Durante cerimônia realizada em Salgueiro (PE), nesta segunda-feira (27), o presidente Luiz Inácio Lula da Silva (PT) fez uma declaração que rapidamente repercutiu em todo o país. Ao discursar na entrega do primeiro trecho do Ramal do Apodi, obra que integra o projeto de transposição do Rio São Francisco, Lula afirmou:
“Deus deixou o Sertão sem água porque sabia que eu ia trazer.”
A frase, dita em tom de orgulho por sua participação na retomada da obra, dividiu opiniões e gerou forte reação de opositores, especialmente entre lideranças conservadoras e políticas do Nordeste.
O ex-ministro do Turismo Gilson Machado (PL), aliado do ex-presidente Jair Bolsonaro, criticou duramente a fala nas redes sociais, chamando Lula de “o pai da mentira”.
Outro que se posicionou foi o ex-ministro da Educação Mendonça Filho (UB), que classificou a declaração como desrespeitosa:
“Não faltava mais nada.

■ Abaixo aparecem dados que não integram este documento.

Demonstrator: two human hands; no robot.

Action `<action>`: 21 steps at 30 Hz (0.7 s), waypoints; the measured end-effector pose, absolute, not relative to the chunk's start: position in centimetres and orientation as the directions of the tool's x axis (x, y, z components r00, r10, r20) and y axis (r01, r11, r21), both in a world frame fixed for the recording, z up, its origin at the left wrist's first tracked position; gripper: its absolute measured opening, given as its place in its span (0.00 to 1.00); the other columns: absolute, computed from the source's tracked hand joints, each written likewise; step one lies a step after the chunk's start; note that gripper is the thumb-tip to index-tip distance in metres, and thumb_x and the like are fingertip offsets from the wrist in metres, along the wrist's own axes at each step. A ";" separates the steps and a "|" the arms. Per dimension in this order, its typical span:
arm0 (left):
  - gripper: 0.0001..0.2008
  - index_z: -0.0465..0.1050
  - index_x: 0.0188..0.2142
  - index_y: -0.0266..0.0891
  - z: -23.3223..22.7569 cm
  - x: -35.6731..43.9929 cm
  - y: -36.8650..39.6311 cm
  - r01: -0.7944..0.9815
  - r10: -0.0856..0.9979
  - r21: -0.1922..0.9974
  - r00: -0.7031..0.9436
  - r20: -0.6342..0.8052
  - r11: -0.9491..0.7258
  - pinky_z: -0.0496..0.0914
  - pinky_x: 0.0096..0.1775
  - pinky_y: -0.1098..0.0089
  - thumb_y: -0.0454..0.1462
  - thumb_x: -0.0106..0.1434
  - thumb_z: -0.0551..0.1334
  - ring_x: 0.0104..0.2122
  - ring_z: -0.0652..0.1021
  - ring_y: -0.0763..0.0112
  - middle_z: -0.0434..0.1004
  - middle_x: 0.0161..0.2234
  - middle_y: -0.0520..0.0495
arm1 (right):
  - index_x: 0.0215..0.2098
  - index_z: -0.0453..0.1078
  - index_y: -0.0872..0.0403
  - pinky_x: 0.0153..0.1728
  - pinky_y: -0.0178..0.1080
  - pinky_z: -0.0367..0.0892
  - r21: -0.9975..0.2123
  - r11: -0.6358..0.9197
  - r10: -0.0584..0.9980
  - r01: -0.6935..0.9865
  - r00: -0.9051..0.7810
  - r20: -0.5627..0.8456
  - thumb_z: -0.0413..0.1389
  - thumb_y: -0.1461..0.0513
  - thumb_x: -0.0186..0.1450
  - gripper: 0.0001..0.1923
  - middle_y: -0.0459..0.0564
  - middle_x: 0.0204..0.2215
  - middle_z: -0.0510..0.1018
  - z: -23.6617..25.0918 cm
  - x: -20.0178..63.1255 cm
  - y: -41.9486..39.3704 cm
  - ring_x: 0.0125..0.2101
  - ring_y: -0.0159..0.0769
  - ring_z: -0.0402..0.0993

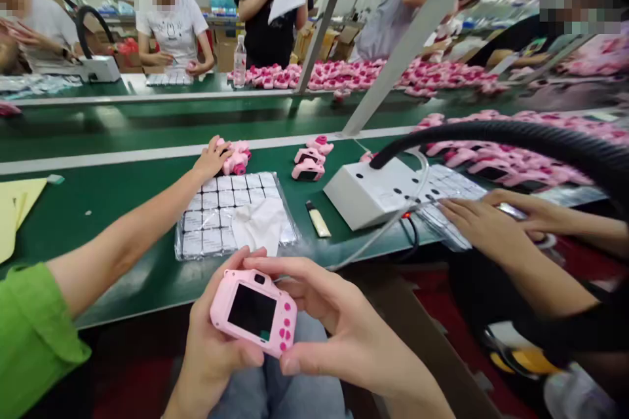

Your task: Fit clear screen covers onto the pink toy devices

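I hold a small pink toy camera (pixel 253 312) with a dark screen in front of my lap, below the table edge. My left hand (pixel 212 347) grips its left side and underside. My right hand (pixel 328 324) wraps its right end, fingers over the top. On the green table just beyond lies a clear tray (pixel 221 206) of square screen parts with a white cloth (pixel 260 222) on it.
A co-worker's arm in a green sleeve (pixel 122 236) reaches from the left to pink cameras (pixel 236 157) on the belt. More cameras (pixel 309 160) lie by a white box (pixel 373 193). Another person's hands (pixel 486 222) work at right. A lighter (pixel 318 219) lies near.
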State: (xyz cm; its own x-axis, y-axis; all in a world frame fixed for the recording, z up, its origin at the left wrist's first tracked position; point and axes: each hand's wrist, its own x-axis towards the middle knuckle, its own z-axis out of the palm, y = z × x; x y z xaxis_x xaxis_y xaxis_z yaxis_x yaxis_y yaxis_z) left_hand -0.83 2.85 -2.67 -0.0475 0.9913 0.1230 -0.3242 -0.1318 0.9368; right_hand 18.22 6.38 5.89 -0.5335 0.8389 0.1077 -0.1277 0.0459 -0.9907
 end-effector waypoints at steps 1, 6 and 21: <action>0.49 0.78 0.67 0.50 -2.5 -0.5 2.1 -0.367 0.992 0.922 -0.042 0.119 -0.126 0.86 0.55 0.53 0.66 0.50 0.77 0.58 0.86 0.39 0.84 0.64 0.35 | 0.70 0.74 0.42 0.60 0.43 0.80 -0.987 0.155 0.845 -0.036 -0.512 0.151 0.77 0.63 0.64 0.38 0.54 0.66 0.80 5.8 18.5 5.2 0.61 0.46 0.82; 0.38 0.83 0.56 0.52 -2.0 0.2 1.4 -0.335 0.937 0.875 -0.121 0.327 -0.348 0.86 0.54 0.63 0.54 0.46 0.84 0.52 0.90 0.53 0.89 0.55 0.47 | 0.60 0.77 0.48 0.63 0.37 0.77 -0.752 0.559 0.813 0.349 -0.406 0.417 0.64 0.70 0.73 0.20 0.55 0.68 0.74 5.2 18.9 0.8 0.63 0.40 0.79; 0.33 0.85 0.55 0.50 -1.8 0.5 -1.5 -0.080 0.916 0.913 0.005 0.402 -0.400 0.85 0.52 0.70 0.49 0.50 0.86 0.47 0.90 0.64 0.90 0.51 0.49 | 0.43 0.68 0.52 0.40 0.37 0.71 -0.755 0.467 0.871 0.460 -0.384 0.305 0.62 0.68 0.77 0.08 0.46 0.37 0.77 3.1 20.0 -4.1 0.38 0.35 0.73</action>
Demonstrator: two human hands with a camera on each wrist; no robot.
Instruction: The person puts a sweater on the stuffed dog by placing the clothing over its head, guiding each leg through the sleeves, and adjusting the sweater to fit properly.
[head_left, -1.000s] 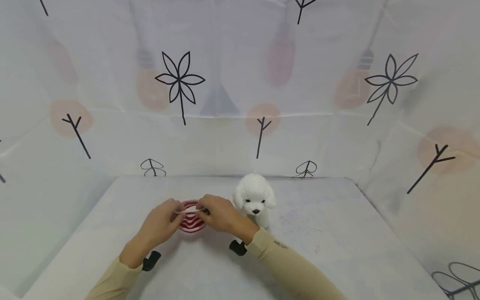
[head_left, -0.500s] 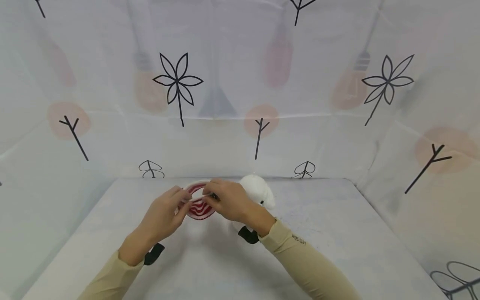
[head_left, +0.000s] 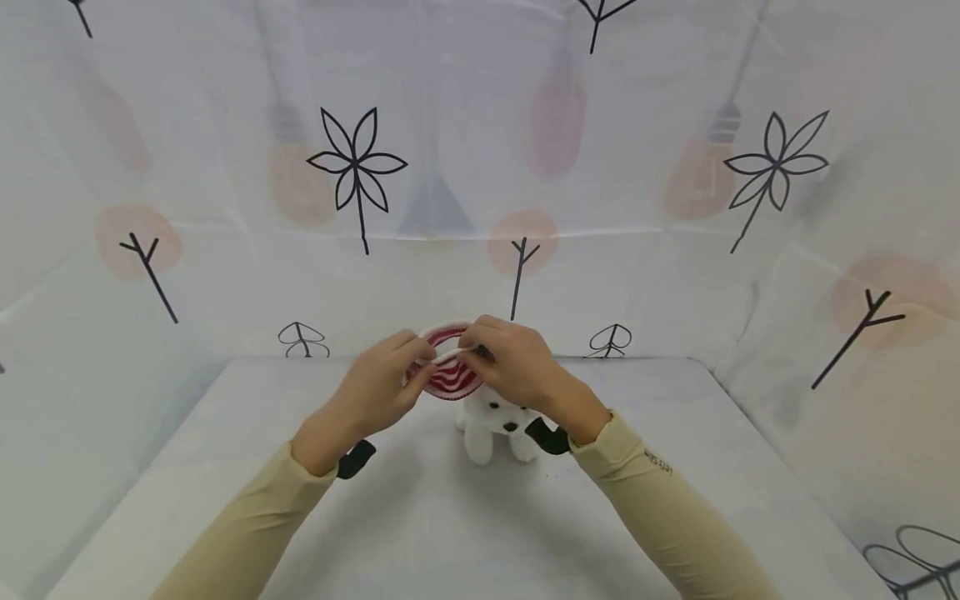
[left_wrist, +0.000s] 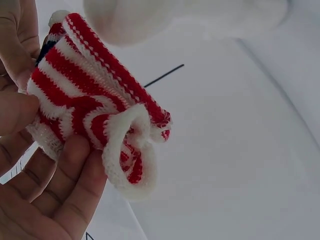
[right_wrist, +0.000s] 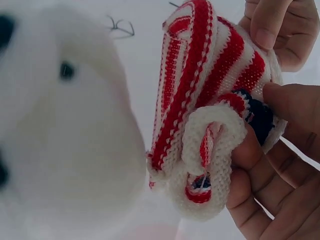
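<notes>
A small knitted sweater (head_left: 454, 379), striped red and white with a dark blue patch, is held up between both hands. My left hand (head_left: 378, 382) pinches its left edge, the thumb on one side and the fingers curled on the other. At the opposite edge my right hand (head_left: 521, 360) grips the knit between thumb and fingers. In the left wrist view, a white-cuffed sleeve of the sweater (left_wrist: 65, 75) hangs out. A white plush dog (head_left: 491, 429) stands just behind and below the sweater, which covers the top of its head in the head view.
The white table (head_left: 420, 533) ends at a printed cloth backdrop (head_left: 442, 275) at the rear and sides. Black wrist pieces (head_left: 356, 459) show beside each beige sleeve (head_left: 660, 492). White plush fur (left_wrist: 145, 22) looms close in the left wrist view.
Both hands have moved to the right and higher with the sweater, from left of the plush dog to over its head. The sweater's opening shows wider than one second ago.
</notes>
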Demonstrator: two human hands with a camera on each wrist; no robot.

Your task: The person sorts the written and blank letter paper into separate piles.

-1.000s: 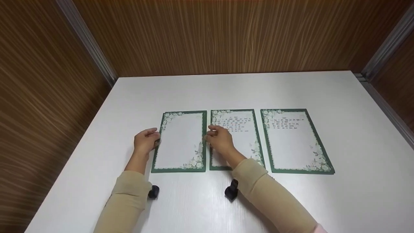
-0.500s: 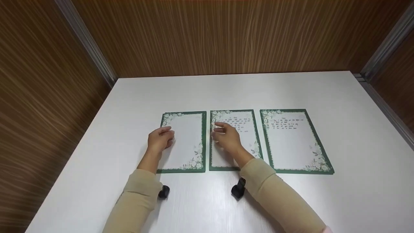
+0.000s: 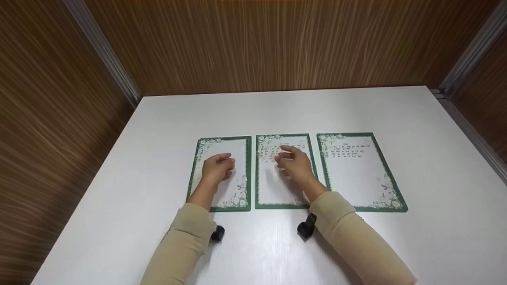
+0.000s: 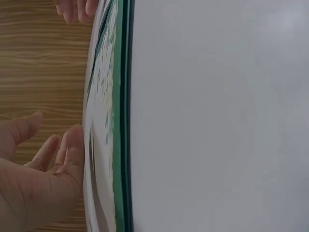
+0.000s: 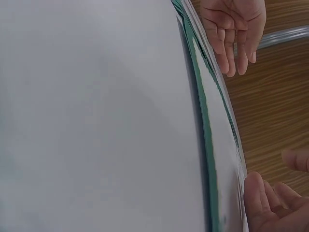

Lula se autointitular o enviado de Deus é sambar na cara dos nordestinos que passaram e passam sede e fome”, escreveu.
O evento em Salgueiro tinha como objetivo celebrar mais um avanço no projeto de integração do São Francisco, que visa garantir o abastecimento de água para milhões de pessoas no semiárido nordestino. Apesar disso, a fala do presidente acabou ofuscando os anúncios técnicos e se tornou o principal ponto de repercussão da cerimônia.
A equipe de Lula ainda não comentou oficialmente a polêmica, mas aliados próximos afirmam que se tratou de uma figura de linguagem para destacar o empenho histórico do presidente na luta por melhorias para o Nordeste.
O blog Eleições continuará acompanhando os desdobramentos políticos dessa declaração.